La justice française a annulé jeudi l'interdiction d'un spectacle de Dieudonné, humoriste condamné à de multiples reprises pour propos antisémites, infligeant un sérieux revers au gouvernement, et en particulier au ministre de l'Intérieur à l'origine de la mesure.

Le tribunal administratif de Nantes, saisi par le comédien, a jugé que son spectacle prévu dans la ville le soir même ne pouvait «pas être regardé comme ayant pour objet essentiel de porter atteinte à la dignité humaine». Le juge a également estimé que le «risque de trouble public» ne pouvait pas fonder une «mesure aussi radicale que l'interdiction» du spectacle.

Pour justifier l'interdiction des spectacles de Dieudonné, qui entame jeudi une tournée à travers la France, le ministère de l'Intérieur avait en effet mis en avant le «risque de trouble à l'ordre public» et «l'atteinte au respect de la dignité humaine».

Dans son one-man-show Le mur, déjà présenté à Paris, Dieudonné multiplie les charges contre «les juifs», «la juiverie» ou encore «kippa-city», des attaques coutumières dans ses spectacles et pour lesquelles il a déjà été plusieurs fois condamné.

Peu après l'annonce de la décision, l'avocat de Dieudonné, Me Jacques Verdier, a déclaré que la décision du tribunal était une «grande satisfaction» pour son client. «C'est la défaite de M. (Manuel) Valls, c'est la défaite de M. (Jean-Marc) Ayrault», a estimé l'avocat, en citant le ministre de l'Intérieur et le Premier ministre.

Le ministre de l'Intérieur a aussitôt annoncé qu'il saisissait «immédiatement» le Conseil d'État, plus haute juridiction administrative en France, qui se réunira à 16h.

Ces derniers jours, des juristes et associations avaient mis en garde contre la difficulté à justifier l'«interdiction préalable» d'un spectacle, assimilable à une «censure».

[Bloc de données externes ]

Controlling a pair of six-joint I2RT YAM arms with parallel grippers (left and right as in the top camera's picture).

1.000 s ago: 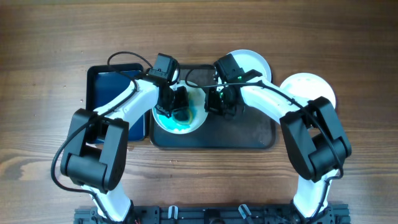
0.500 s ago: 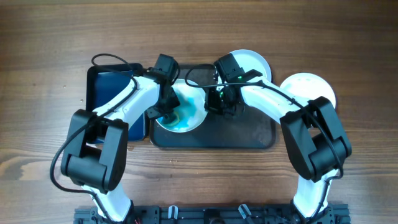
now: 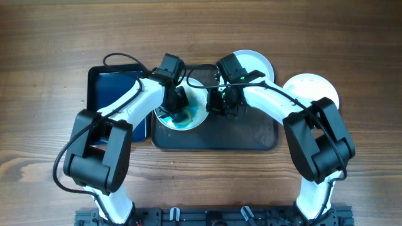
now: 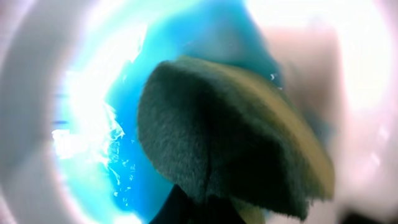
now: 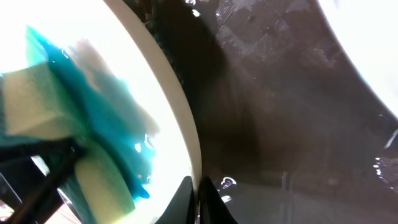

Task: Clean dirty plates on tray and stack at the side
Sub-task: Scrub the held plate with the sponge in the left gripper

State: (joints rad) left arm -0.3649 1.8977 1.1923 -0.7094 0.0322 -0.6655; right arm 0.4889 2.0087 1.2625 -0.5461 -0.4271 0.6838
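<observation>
A dirty plate (image 3: 188,119), white and smeared with blue, lies at the left end of the dark tray (image 3: 251,135). My left gripper (image 3: 178,108) is shut on a green sponge (image 4: 230,137), which it presses onto the blue-smeared plate (image 4: 93,124). From the other side, my right gripper (image 3: 217,107) is shut on this plate's right rim (image 5: 183,112), one finger inside and one outside. A second white plate (image 3: 257,63) lies at the tray's far edge. A third plate (image 3: 311,88) rests on the table to the right of the tray.
A smaller black deep tray (image 3: 116,94) with blue liquid stands to the left of the big tray, under my left arm. The tray's wet dark floor (image 5: 280,124) stretches to the right of the held plate. Wooden tabletop (image 3: 50,50) surrounds everything.
My left gripper swept the sponge to the plate's left side and back toward its middle. The blue smear has shifted. My right gripper has kept still on the rim.
</observation>
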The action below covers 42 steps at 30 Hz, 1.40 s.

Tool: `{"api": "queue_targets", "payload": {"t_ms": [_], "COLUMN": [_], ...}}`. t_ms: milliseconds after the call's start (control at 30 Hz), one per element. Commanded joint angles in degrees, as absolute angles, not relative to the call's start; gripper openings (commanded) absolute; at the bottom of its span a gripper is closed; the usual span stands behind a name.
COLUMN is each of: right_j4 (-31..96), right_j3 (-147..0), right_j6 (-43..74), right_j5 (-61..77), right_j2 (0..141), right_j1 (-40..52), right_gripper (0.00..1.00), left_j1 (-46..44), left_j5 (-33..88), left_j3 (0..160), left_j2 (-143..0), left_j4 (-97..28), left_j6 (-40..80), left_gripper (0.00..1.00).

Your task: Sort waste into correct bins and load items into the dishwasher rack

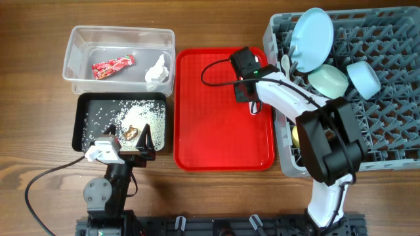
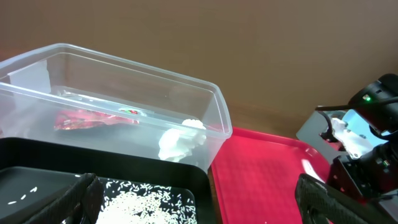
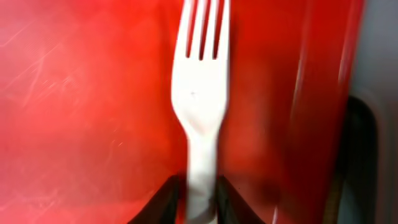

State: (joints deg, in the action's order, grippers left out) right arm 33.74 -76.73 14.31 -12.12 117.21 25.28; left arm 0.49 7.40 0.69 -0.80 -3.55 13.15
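Observation:
My right gripper (image 1: 252, 103) is shut on the handle of the white fork (image 3: 200, 93) over the right edge of the red serving tray (image 1: 210, 131); the jaws (image 3: 202, 196) pinch the handle, tines pointing away. My left gripper (image 1: 141, 140) is open and empty at the front edge of the black tray (image 1: 85, 108); its fingers (image 2: 199, 208) straddle the tray's corner. The black tray holds rice grains (image 1: 141, 117) and brown scraps (image 1: 130, 132). The clear tub (image 1: 79, 65) holds the red wrapper (image 1: 111, 66) and white napkin (image 1: 156, 70). The grey rack (image 1: 387, 98) holds the blue plate (image 1: 312, 37), two pale bowls (image 1: 329, 80) (image 1: 363, 77) and a white spoon (image 1: 287, 63).
A yellow cup (image 1: 295, 134) shows partly behind my right arm at the rack's left side. The red serving tray lies between the bins and the rack. My right arm (image 1: 328, 137) crosses the rack's left edge. The tub's tall wall (image 2: 186, 99) stands behind the black tray.

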Motion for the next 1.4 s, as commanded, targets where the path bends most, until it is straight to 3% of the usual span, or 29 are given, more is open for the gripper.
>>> {"api": "queue_targets", "payload": {"t_ms": [0, 200, 367, 567, 667, 700, 733, 933, 1000, 1033, 1133, 1367], "right_j4": [36.3, 34.7, 33.6, 31.7, 30.6, 30.5, 30.4, 34.1, 35.6, 36.0, 39.0, 50.9], "right_j3": [-75.3, -75.3, -75.3, -75.3, -75.3, -75.3, -75.3, -76.3, -76.3, -76.3, -76.3, -76.3], "right_j6": [10.7, 10.6, 7.3, 1.5, -0.4, -0.4, -0.4, 0.4, 0.4, 0.4, 7.3, 2.7], "right_j5": [0.6, 0.5, -10.4, -10.0, -7.7, -8.2, -9.3, -0.2, 5.8, 9.1, 19.4, 13.1], "right_j2": [117.8, 107.1, 93.2, 95.7, 98.3, 98.7, 98.6, 82.8, 75.3, 71.6, 59.4, 46.3], "right_j1": [25.3, 24.8, 19.7, 10.9, 10.1, 10.1, 10.1, 12.4, 14.1, 14.8, 15.6, 15.5], "right_gripper": [0.04, 0.04, 0.04, 0.05, 0.17, 0.39, 0.47, 0.58, 0.68, 1.00, 1.00, 1.00], "left_j1": [0.9, 0.9, 0.9, 0.9, 0.9, 0.9, 0.9, 0.9, 0.9, 0.9, 0.9, 0.9], "left_j5": [7.7, 7.7, 7.7, 7.7, 7.7, 7.7, 7.7, 7.7, 7.7, 7.7, 7.7, 7.7], "left_j3": [0.3, 0.3, 0.3, 0.3, 0.3, 0.3, 0.3, 0.3, 0.3, 0.3, 0.3, 0.3], "left_j2": [-0.4, -0.4, -0.4, -0.4, -0.4, -0.4, -0.4, -0.4, -0.4, -0.4, -0.4, -0.4], "left_j4": [-3.6, -3.6, -3.6, -3.6, -3.6, -3.6, -3.6, -3.6, -3.6, -3.6, -3.6, -3.6], "left_j6": [12.4, 12.4, 12.4, 12.4, 12.4, 12.4, 12.4, 12.4, 12.4, 12.4, 12.4, 12.4], "left_gripper": [1.00, 1.00, 1.00, 1.00, 1.00, 1.00, 1.00, 1.00, 1.00, 1.00, 1.00, 1.00]}}
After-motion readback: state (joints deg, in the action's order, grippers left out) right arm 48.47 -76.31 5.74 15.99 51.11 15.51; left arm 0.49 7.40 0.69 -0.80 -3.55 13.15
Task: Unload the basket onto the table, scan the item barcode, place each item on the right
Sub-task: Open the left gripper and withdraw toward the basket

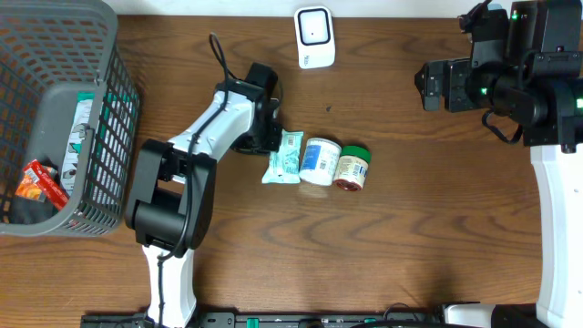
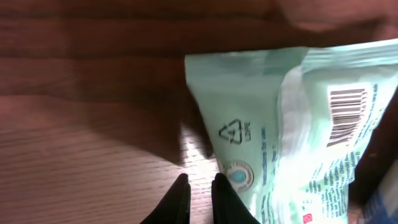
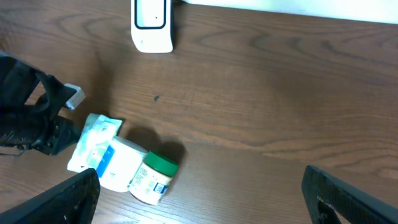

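the left gripper is low over the worktop with its two fingers almost together, only a thin strip of wood showing between them and nothing held. its tip is at the near edge of the mint green packet; whether it touches the packet i cannot tell. the packet lies flat near the middle of the worktop, its barcode facing up. just beside it, in a row, lie a white jar with a blue label and a jar with a green lid. the white scanner stands at the far edge, well apart from the packet. the right gripper hangs above the right side, fingers spread wide and empty. a grey basket holding a few packets stands at the left.
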### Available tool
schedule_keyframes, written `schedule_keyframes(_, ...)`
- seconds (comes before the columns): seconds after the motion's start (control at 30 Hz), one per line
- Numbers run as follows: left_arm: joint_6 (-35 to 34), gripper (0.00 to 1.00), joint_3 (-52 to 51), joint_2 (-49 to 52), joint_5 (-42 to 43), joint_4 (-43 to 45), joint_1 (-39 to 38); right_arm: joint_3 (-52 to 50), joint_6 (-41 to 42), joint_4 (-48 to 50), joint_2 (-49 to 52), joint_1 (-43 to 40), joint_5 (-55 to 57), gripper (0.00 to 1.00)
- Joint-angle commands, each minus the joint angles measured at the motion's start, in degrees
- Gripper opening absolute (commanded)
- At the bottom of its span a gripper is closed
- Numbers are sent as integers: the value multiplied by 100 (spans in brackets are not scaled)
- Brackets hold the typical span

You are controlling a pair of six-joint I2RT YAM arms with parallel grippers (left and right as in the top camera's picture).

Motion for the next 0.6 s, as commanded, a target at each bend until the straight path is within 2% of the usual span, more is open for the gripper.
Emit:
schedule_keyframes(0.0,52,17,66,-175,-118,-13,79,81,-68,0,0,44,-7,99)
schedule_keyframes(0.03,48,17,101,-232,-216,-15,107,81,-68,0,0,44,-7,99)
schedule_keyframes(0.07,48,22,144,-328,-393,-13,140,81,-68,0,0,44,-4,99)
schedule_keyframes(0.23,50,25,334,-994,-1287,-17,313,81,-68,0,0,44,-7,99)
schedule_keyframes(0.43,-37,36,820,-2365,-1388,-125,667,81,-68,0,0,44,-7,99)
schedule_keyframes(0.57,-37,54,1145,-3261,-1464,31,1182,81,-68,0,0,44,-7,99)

Dans le passé, une quinzaine de municipalités françaises ont tenté d'interdire des spectacles Dieudonné mais la justice administrative leur avait toujours donné tort, au nom de la liberté d'expression.

Même si les saillies antisémites et racistes de Dieudonné ont été très largement condamnées dans la classe politique et les médias, l'«interdiction préalable» de ses spectacles, assimilée par certains à une «censure», a suscité débat et malaise en France, y compris au sein des associations antiracistes et de la majorité de gauche.

Prise de risques

En début de semaine, la Ligue des droits de l'homme (LDH) avait estimé qu'une telle décision, «au fondement juridique précaire et au résultat politique incertain», pouvait s'avérer «contre-productive». Manuel Valls «prend le risque de fédérer autour de Dieudonné une sympathie réactionnelle de ceux qui se considèrent opprimés, socialement ou politiquement», avait mis en garde la LDH.

«Le rôle d'un responsable politique public, c'est de prendre des risques», avait rétorqué jeudi le ministre, alors que, selon un sondage CSA, seuls 52% des Français étaient favorables à l'interdiction, 64% pensant que la mesure ne serait pas efficace pour lutter contre l'antisémitisme.

Plusieurs humoristes avaient aussi jugé que l'interdiction était un «cadeau» pour Dieudonné. «Plus il dit des choses que la loi interdit, plus il est populaire», a aussi estimé le politologue Jean-Yves Camus.

À Nantes, plus de 5500 personnes ont acheté leur place, vendue 43 euros (63 $), pour le spectacle de Dieudonné, banni sur la plupart des medias mais très populaire sur internet où certaines de ses vidéos ont été vues plus de deux millions de fois.

La polémique Dieudonné intervient sur fond de montée de l'extrême droite en France, à trois mois d'échéances électorales. Si la présidente du Front national Marine Le Pen a pris ses distances avec le polémiste en se disant «choquée» par certains de ses propos, son père Jean-Marie Le Pen est le parrain d'un des enfants de Dieudonné.

Après Nantes, le tribunal administratif d'Orléans devait rendre aussi jeudi une décision sur l'interdiction d'un spectacle de Dieudonné dans la région.